• THE DATA
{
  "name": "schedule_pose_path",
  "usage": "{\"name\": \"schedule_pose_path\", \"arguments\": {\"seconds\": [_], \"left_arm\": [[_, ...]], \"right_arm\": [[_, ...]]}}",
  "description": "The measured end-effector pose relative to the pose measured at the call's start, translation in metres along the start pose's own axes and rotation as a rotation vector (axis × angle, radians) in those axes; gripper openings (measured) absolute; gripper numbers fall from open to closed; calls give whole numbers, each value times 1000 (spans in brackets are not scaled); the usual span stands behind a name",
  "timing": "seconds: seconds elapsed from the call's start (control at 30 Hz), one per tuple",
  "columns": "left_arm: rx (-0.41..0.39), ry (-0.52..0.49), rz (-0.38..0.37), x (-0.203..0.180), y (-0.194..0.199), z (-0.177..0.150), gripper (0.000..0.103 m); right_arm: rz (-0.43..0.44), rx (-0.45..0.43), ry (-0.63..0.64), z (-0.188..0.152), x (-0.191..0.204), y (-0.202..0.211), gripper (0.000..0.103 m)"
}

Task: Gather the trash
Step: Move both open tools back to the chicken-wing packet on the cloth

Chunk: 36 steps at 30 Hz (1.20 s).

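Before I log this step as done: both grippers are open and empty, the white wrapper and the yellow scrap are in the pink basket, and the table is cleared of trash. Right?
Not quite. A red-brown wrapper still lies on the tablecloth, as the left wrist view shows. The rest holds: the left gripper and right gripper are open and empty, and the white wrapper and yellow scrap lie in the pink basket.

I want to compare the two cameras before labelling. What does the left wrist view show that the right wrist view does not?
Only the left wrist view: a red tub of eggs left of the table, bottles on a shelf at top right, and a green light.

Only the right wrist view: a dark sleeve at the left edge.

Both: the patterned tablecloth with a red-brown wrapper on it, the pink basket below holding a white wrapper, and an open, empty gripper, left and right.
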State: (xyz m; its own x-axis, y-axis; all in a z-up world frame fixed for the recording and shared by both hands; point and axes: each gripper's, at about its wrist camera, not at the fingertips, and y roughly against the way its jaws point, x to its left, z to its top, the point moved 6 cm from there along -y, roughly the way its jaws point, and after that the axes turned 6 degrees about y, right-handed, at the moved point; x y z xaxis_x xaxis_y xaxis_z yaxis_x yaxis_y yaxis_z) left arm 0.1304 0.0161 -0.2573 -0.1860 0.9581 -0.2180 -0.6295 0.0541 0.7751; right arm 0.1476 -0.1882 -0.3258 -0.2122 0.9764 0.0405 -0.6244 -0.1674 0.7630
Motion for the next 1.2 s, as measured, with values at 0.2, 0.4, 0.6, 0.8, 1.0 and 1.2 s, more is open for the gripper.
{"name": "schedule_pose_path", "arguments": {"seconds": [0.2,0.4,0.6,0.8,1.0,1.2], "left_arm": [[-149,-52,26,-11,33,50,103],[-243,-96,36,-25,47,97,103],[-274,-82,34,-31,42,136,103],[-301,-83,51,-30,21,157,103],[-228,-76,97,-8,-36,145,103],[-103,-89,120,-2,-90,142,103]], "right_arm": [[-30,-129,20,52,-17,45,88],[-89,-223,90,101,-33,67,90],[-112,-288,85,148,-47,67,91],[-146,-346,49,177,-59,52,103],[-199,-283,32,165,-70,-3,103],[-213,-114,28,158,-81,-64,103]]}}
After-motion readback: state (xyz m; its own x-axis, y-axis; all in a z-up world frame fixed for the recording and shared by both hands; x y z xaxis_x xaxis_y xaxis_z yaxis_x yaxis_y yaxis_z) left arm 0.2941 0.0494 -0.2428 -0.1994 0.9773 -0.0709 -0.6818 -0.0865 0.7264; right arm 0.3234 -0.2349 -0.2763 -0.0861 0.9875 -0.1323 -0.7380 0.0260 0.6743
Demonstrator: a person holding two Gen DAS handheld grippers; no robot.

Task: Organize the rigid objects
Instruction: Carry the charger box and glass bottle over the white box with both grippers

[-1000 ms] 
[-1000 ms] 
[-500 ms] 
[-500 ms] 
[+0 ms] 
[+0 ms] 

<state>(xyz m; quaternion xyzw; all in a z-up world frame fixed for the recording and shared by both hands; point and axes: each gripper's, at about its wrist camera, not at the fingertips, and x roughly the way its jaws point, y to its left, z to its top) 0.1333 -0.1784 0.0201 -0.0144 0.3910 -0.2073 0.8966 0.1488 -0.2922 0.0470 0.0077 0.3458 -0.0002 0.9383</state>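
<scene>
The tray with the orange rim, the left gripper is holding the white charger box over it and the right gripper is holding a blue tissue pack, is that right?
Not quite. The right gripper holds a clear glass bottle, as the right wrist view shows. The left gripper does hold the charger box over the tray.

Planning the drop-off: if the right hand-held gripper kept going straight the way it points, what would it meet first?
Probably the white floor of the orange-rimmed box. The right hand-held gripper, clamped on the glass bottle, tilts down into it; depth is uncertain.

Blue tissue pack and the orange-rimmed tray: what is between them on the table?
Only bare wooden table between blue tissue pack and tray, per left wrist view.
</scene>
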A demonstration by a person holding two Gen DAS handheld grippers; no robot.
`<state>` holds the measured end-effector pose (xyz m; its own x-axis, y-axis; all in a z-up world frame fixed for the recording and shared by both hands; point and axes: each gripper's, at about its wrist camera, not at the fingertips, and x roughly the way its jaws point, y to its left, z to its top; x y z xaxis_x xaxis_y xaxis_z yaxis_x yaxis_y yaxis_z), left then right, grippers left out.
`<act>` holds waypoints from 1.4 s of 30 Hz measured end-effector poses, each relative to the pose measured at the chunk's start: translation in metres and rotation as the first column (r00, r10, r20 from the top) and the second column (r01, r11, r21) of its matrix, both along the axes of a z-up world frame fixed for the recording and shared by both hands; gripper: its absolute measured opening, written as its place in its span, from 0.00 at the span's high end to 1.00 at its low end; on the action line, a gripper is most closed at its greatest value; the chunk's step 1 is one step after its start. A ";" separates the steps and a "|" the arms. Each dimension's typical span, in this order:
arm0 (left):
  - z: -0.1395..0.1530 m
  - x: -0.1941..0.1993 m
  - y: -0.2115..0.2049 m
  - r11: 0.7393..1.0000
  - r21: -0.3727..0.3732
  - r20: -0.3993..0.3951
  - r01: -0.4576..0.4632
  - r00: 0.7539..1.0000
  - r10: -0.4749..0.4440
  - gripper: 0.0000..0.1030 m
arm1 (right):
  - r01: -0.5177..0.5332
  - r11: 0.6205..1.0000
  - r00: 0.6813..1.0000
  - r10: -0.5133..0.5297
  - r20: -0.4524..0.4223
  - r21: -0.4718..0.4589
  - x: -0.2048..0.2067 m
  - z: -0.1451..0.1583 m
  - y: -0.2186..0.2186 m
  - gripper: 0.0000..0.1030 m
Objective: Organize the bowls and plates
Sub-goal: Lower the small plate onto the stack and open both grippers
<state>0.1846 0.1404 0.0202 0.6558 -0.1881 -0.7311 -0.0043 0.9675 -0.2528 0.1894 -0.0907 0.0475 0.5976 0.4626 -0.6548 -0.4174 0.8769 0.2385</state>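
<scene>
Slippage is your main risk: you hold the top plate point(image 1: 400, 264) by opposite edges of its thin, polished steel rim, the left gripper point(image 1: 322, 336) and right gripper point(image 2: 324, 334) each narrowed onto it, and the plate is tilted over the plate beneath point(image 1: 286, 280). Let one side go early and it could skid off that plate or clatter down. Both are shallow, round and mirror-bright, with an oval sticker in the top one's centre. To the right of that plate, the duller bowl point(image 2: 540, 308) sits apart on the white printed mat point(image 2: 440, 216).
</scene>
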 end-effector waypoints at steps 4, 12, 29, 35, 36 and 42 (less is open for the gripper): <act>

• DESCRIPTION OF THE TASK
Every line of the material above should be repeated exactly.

• RESPONSE FOR THIS EXERCISE
{
  "name": "schedule_pose_path",
  "usage": "{\"name\": \"schedule_pose_path\", \"arguments\": {\"seconds\": [_], \"left_arm\": [[_, ...]], \"right_arm\": [[_, ...]]}}",
  "description": "The measured end-effector pose relative to the pose measured at the call's start, translation in metres along the start pose's own axes and rotation as a rotation vector (axis × angle, radians) in those axes; gripper openings (measured) absolute; gripper numbers fall from open to closed; calls give whole numbers, each value times 1000 (spans in brackets are not scaled); the usual span stands behind a name",
  "timing": "seconds: seconds elapsed from the call's start (control at 30 Hz), one per tuple",
  "columns": "left_arm: rx (-0.41..0.39), ry (-0.52..0.49), rz (-0.38..0.37), x (-0.203..0.180), y (-0.194..0.199), z (-0.177..0.150), gripper (0.000..0.103 m); right_arm: rz (-0.43..0.44), rx (-0.45..0.43), ry (-0.63..0.64), z (-0.188..0.152), x (-0.191..0.204), y (-0.202..0.211), gripper (0.000..0.103 m)"
}

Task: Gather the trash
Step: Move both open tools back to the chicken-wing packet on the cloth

Chunk: 36 steps at 30 Hz (1.20 s).

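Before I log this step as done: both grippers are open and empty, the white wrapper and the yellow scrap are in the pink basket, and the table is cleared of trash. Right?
Not quite. A red-brown wrapper still lies on the tablecloth, as the left wrist view shows. The rest holds: the left gripper and right gripper are open and empty, and the white wrapper and yellow scrap lie in the pink basket.

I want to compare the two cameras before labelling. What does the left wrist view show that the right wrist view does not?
Only the left wrist view: a red tub of eggs left of the table, bottles on a shelf at top right, and a green light.

Only the right wrist view: a dark sleeve at the left edge.

Both: the patterned tablecloth with a red-brown wrapper on it, the pink basket below holding a white wrapper, and an open, empty gripper, left and right.
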State: (xyz m; its own x-axis, y-axis; all in a z-up world frame fixed for the recording and shared by both hands; point and axes: each gripper's, at about its wrist camera, not at the fingertips, and y roughly against the way its jaws point, x to its left, z to its top, the point moved 6 cm from there along -y, roughly the way its jaws point, and after that the axes turned 6 degrees about y, right-handed, at the moved point; x y z xaxis_x xaxis_y xaxis_z yaxis_x yaxis_y yaxis_z) left arm 0.1304 0.0161 -0.2573 -0.1860 0.9581 -0.2180 -0.6295 0.0541 0.7751; right arm 0.1476 -0.1882 -0.3258 -0.2122 0.9764 0.0405 -0.6244 -0.1674 0.7630
Motion for the next 1.2 s, as measured, with values at 0.2, 0.4, 0.6, 0.8, 1.0 and 1.2 s, more is open for the gripper.
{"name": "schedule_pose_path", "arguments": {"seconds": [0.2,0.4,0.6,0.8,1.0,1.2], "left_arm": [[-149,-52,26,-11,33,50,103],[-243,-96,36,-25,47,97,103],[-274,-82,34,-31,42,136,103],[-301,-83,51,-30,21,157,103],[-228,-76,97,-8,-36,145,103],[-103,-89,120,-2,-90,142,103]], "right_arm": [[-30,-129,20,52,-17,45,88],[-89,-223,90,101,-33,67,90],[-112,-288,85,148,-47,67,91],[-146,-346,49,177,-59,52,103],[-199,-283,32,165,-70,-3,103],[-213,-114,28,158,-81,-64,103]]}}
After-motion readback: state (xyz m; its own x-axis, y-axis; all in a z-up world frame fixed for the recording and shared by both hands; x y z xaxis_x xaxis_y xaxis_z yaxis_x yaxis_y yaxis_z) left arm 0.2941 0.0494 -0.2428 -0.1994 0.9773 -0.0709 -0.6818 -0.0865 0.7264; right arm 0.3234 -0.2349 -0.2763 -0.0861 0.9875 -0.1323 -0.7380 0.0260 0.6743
Demonstrator: a person holding two Gen DAS handheld grippers; no robot.

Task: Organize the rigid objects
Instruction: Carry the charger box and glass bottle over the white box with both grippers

[-1000 ms] 
[-1000 ms] 
[-500 ms] 
[-500 ms] 
[+0 ms] 
[+0 ms] 

<state>(xyz m; quaternion xyzw; all in a z-up world frame fixed for the recording and shared by both hands; point and axes: each gripper's, at about its wrist camera, not at the fingertips, and x roughly the way its jaws point, y to its left, z to its top) 0.1333 -0.1784 0.0201 -0.0144 0.3910 -0.2073 0.8966 0.1488 -0.2922 0.0470 0.0077 0.3458 -0.0002 0.9383</state>
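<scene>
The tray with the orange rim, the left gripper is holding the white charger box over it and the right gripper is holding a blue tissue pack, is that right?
Not quite. The right gripper holds a clear glass bottle, as the right wrist view shows. The left gripper does hold the charger box over the tray.

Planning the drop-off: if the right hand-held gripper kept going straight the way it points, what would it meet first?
Probably the white floor of the orange-rimmed box. The right hand-held gripper, clamped on the glass bottle, tilts down into it; depth is uncertain.

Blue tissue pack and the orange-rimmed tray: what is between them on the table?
Only bare wooden table between blue tissue pack and tray, per left wrist view.
</scene>
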A demonstration by a person holding two Gen DAS handheld grippers; no robot.
`<state>` holds the measured end-effector pose (xyz m; its own x-axis, y-axis; all in a z-up world frame fixed for the recording and shared by both hands; point and axes: each gripper's, at about its wrist camera, not at the fingertips, and x roughly the way its jaws point, y to its left, z to its top; x y z xaxis_x xaxis_y xaxis_z yaxis_x yaxis_y yaxis_z), left then right, grippers left out.
`<act>` holds waypoints from 1.4 s of 30 Hz measured end-effector poses, each relative to the pose measured at the chunk's start: translation in metres and rotation as the first column (r00, r10, r20 from the top) and the second column (r01, r11, r21) of its matrix, both along the axes of a z-up world frame fixed for the recording and shared by both hands; gripper: its absolute measured opening, written as its place in its span, from 0.00 at the span's high end to 1.00 at its low end; on the action line, a gripper is most closed at its greatest value; the chunk's step 1 is one step after its start. A ";" separates the steps and a "|" the arms. Each dimension's typical span, in this order:
arm0 (left):
  - z: -0.1395..0.1530 m
  - x: -0.1941..0.1993 m
  - y: -0.2115..0.2049 m
  - r11: 0.7393..1.0000
  - r21: -0.3727..0.3732
  - r20: -0.3993..0.3951
  - r01: -0.4576..0.4632
  - r00: 0.7539..1.0000
  - r10: -0.4749..0.4440
  - gripper: 0.0000..0.1030 m
arm1 (right):
  - r01: -0.5177..0.5332
  - r11: 0.6205..1.0000
  - r00: 0.6813..1.0000
  - r10: -0.5133..0.5297
  - r20: -0.4524..0.4223
  - r21: -0.4718..0.4589
  - x: -0.2048..0.2067 m
  - z: -0.1451..0.1583 m
  - y: -0.2186..0.2186 m
  - gripper: 0.0000..0.1030 m
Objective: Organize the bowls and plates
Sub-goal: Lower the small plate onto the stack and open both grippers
<state>0.1846 0.1404 0.0202 0.6558 -0.1881 -0.7311 -0.0043 0.9675 -0.2528 0.1894 -0.0907 0.0475 0.5976 0.4626 -0.6548 -0.4174 0.8769 0.2385</state>
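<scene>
Slippage is your main risk: you hold the top plate point(image 1: 400, 264) by opposite edges of its thin, polished steel rim, the left gripper point(image 1: 322, 336) and right gripper point(image 2: 324, 334) each narrowed onto it, and the plate is tilted over the plate beneath point(image 1: 286, 280). Let one side go early and it could skid off that plate or clatter down. Both are shallow, round and mirror-bright, with an oval sticker in the top one's centre. To the right of that plate, the duller bowl point(image 2: 540, 308) sits apart on the white printed mat point(image 2: 440, 216).
</scene>
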 end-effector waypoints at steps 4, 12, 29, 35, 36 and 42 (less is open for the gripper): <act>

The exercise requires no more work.